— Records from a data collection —
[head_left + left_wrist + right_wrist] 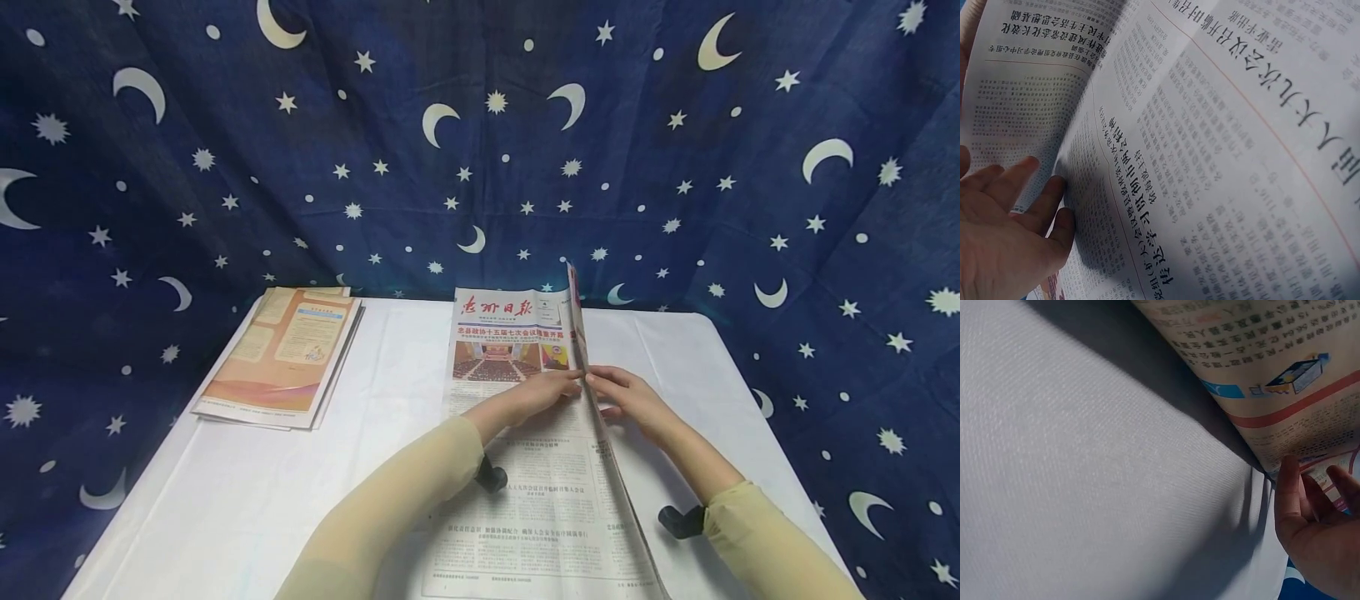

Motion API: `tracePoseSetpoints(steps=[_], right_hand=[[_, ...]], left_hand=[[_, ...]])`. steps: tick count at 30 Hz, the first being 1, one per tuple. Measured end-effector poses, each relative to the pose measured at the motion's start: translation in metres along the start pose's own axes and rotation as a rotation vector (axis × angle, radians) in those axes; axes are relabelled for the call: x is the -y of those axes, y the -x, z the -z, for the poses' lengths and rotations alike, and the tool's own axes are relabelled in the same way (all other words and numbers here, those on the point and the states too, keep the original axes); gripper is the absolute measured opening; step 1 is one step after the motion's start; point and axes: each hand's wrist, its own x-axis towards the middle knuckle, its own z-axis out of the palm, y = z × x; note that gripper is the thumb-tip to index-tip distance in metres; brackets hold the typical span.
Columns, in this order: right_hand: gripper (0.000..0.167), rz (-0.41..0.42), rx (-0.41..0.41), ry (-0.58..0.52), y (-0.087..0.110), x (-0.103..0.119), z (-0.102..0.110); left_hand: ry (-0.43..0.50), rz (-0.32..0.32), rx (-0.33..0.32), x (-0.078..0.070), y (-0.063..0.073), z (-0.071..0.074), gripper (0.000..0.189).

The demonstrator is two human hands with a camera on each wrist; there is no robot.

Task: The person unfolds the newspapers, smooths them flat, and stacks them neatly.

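A newspaper with a red masthead lies on the table, its right-hand part lifted into a nearly upright flap. My left hand is on the left, inner side of this flap, fingertips right at the paper. In the left wrist view, the left hand has its fingers loosely extended beside the bend in the printed sheet. From the outer side, my right hand touches the flap at about the same height. The right wrist view shows the right hand's fingers against the flap's coloured outer page.
A stack of folded newspapers with an orange top page lies at the table's back left. White cloth covers the table. A dark blue curtain with moons and stars hangs behind and beside it.
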Motion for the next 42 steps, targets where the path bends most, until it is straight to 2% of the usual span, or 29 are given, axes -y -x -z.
tracePoseSetpoints(steps=[7, 14, 20, 23, 29, 36, 40, 42], right_hand=[[0.068, -0.003, 0.005, -0.017, -0.002, -0.003, -0.002], [0.068, -0.004, -0.005, 0.026, -0.002, -0.003, -0.006], [0.072, 0.002, -0.021, 0.004, -0.002, -0.005, -0.006], [0.07, 0.008, -0.033, 0.004, -0.002, -0.006, -0.005], [0.053, 0.018, -0.06, -0.018, -0.002, -0.006, -0.003], [0.038, -0.01, -0.131, 0.1, 0.0, -0.004, 0.0], [0.037, -0.015, -0.152, 0.221, 0.003, -0.004, 0.008], [0.037, -0.014, -0.149, 0.247, 0.006, -0.004, 0.013]], left_hand=[[0.062, -0.005, -0.014, 0.002, -0.002, -0.001, 0.062], [0.085, -0.006, -0.026, 0.001, -0.002, -0.002, 0.059], [0.075, -0.024, -0.062, 0.001, -0.002, -0.002, 0.052], [0.06, -0.028, -0.059, 0.002, -0.002, -0.002, 0.052], [-0.02, -0.067, -0.051, 0.006, -0.004, -0.002, 0.046], [-0.015, -0.032, -0.119, 0.011, -0.004, -0.002, 0.034], [-0.01, -0.058, -0.14, 0.013, -0.002, 0.0, 0.036], [-0.005, -0.063, -0.149, 0.014, 0.0, 0.001, 0.036]])
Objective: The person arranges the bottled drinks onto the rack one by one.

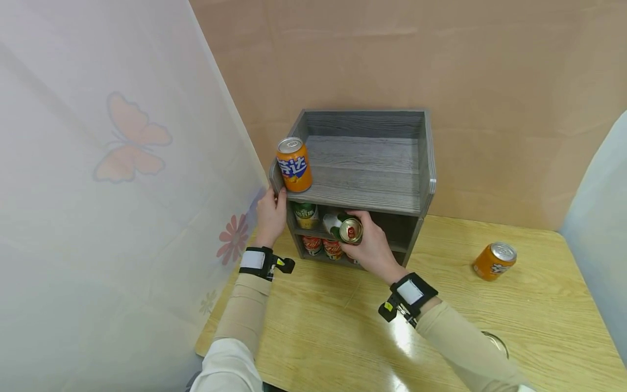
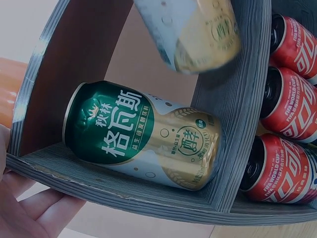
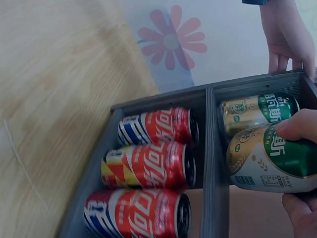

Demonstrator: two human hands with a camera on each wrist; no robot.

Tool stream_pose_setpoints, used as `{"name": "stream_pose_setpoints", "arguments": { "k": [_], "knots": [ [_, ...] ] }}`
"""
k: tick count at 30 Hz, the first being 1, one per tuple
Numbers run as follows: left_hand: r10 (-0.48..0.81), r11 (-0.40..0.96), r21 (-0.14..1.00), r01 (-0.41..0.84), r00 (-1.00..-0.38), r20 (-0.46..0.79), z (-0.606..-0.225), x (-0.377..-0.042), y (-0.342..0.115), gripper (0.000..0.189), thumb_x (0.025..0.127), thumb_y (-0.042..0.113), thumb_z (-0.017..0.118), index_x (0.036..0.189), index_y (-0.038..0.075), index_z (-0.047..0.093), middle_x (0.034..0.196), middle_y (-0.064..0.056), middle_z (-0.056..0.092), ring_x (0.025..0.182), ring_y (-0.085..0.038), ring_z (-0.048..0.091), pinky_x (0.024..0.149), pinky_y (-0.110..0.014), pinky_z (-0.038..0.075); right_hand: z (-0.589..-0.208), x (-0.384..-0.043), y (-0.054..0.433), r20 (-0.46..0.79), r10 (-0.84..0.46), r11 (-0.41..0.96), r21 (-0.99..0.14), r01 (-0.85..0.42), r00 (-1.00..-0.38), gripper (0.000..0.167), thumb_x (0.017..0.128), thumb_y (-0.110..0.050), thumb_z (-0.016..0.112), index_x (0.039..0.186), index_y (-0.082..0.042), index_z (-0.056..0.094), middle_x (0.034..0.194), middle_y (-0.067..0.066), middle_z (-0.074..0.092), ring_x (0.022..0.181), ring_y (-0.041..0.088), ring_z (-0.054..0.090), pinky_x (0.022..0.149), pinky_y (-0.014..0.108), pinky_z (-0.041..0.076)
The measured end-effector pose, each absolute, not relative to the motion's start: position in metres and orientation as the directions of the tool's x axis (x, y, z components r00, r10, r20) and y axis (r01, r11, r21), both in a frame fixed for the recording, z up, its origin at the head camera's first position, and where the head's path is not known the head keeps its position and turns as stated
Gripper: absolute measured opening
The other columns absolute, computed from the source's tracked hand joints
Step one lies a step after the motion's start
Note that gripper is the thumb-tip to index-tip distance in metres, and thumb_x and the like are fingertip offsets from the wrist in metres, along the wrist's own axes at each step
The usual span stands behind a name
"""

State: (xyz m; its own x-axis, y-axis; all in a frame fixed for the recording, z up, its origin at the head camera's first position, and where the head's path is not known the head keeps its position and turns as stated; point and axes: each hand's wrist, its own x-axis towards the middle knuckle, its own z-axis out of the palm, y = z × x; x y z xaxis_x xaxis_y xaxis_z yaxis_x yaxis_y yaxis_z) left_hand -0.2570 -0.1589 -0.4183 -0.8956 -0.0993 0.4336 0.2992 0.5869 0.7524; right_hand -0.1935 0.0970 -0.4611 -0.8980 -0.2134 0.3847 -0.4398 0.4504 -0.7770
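Note:
My right hand (image 1: 369, 245) grips a green, white and gold drink can (image 3: 272, 158), tilted at the front of the middle shelf of a grey wooden rack (image 1: 362, 179). Beside it on that shelf stands a matching green and gold can (image 2: 143, 136). With my left hand (image 1: 271, 215) I hold the rack's left side panel; its thumb lies near the top shelf's front corner. An orange soda can (image 1: 295, 166) stands on the top shelf, close to that thumb. On the bottom shelf sit several red cola cans (image 3: 143, 166), partly hidden in the head view.
Another orange can (image 1: 495, 261) stands on the wooden table (image 1: 548, 305) to the right. The gold rim of a can (image 1: 497, 343) shows behind my right forearm. A white curtain (image 1: 147, 245) borders the left side, and a brown backdrop (image 1: 490, 109) hangs behind the rack.

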Motion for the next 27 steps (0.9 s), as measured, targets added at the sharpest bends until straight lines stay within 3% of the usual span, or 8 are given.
{"name": "stream_pose_setpoints", "arguments": {
  "k": [9, 17, 21, 27],
  "knots": [
    [-0.099, 0.599, 0.742, 0.301, -0.892, 0.441, -0.418, -0.256, -0.159, 0.031, 0.110, 0.025, 0.048, 0.112, -0.001, 0.063, 0.093, -0.019, 0.066, 0.073, -0.031, 0.061, 0.061, -0.040, 0.043, -0.463, -0.200, 0.084, 0.353, -0.200, 0.454, -0.793, -0.406, -0.914, 0.076, 0.080, -0.003, 0.084, 0.144, -0.005, 0.042, 0.127, 0.018, 0.060, 0.110, 0.031, 0.064, 0.086, 0.046, 0.054],
    [-0.104, 0.597, 0.742, 0.307, -0.887, 0.451, -0.417, -0.256, -0.159, 0.031, 0.110, 0.026, 0.048, 0.105, -0.001, 0.062, 0.079, -0.015, 0.059, 0.067, -0.029, 0.056, 0.058, -0.038, 0.039, -0.454, -0.207, 0.083, 0.281, -0.199, 0.472, -0.812, -0.343, -0.939, 0.072, 0.083, -0.008, 0.084, 0.142, 0.000, 0.044, 0.125, 0.020, 0.061, 0.110, 0.033, 0.064, 0.087, 0.046, 0.053],
    [-0.109, 0.593, 0.746, 0.301, -0.889, 0.445, -0.416, -0.255, -0.159, 0.031, 0.110, 0.026, 0.048, 0.105, -0.001, 0.062, 0.081, -0.015, 0.060, 0.068, -0.029, 0.056, 0.060, -0.038, 0.040, -0.449, -0.214, 0.081, 0.247, -0.199, 0.487, -0.815, -0.315, -0.948, 0.070, 0.083, -0.012, 0.085, 0.141, -0.001, 0.047, 0.126, 0.018, 0.062, 0.113, 0.034, 0.063, 0.091, 0.046, 0.052],
    [-0.111, 0.593, 0.748, 0.297, -0.890, 0.442, -0.415, -0.254, -0.160, 0.031, 0.110, 0.025, 0.048, 0.105, -0.002, 0.062, 0.081, -0.016, 0.059, 0.068, -0.029, 0.056, 0.059, -0.038, 0.040, -0.444, -0.224, 0.077, 0.210, -0.188, 0.514, -0.811, -0.279, -0.959, 0.087, 0.086, -0.019, 0.084, 0.156, -0.009, 0.032, 0.146, 0.017, 0.050, 0.123, 0.035, 0.057, 0.095, 0.048, 0.049]
  ]
}}
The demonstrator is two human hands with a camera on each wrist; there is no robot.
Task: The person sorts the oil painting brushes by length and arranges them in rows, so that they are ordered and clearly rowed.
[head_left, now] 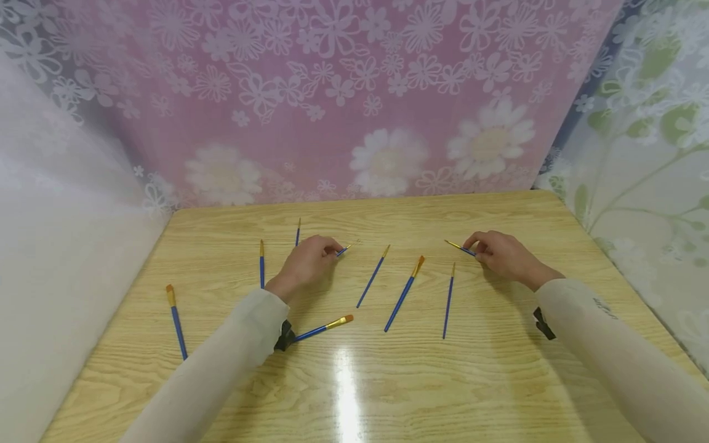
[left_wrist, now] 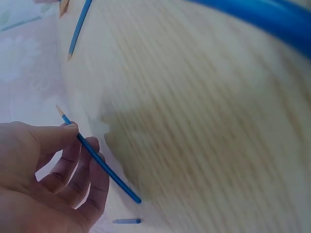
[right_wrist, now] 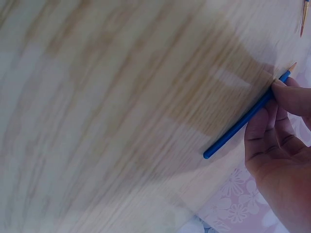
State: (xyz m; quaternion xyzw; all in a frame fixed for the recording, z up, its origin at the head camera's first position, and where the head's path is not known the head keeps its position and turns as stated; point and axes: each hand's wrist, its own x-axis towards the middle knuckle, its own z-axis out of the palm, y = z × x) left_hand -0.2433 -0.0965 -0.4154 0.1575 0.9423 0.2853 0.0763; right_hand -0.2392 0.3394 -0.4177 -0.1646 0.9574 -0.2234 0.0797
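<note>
My left hand (head_left: 310, 259) pinches a thin blue-handled paintbrush (left_wrist: 104, 166) between thumb and fingers, its fine tip pointing right in the head view. At the right side of the table my right hand (head_left: 505, 255) pinches another blue paintbrush (right_wrist: 238, 124), whose gold ferrule and tip point left in the head view. Between the hands lie a slim paintbrush (head_left: 372, 278), a wider flat paintbrush (head_left: 407, 295) and a third, thin paintbrush (head_left: 449, 304). Under the left wrist, a flat paintbrush (head_left: 327, 326) is partly hidden by the dark wrist strap.
Left of my left arm lies a flat paintbrush (head_left: 176, 320). Two more, a paintbrush (head_left: 262, 264) and a thin paintbrush (head_left: 298, 232), are partly covered by the left hand and arm. The wooden table (head_left: 443, 394) meets a pink flowered curtain (head_left: 310, 123) at the back.
</note>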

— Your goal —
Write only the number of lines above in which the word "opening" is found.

— Task answer —
2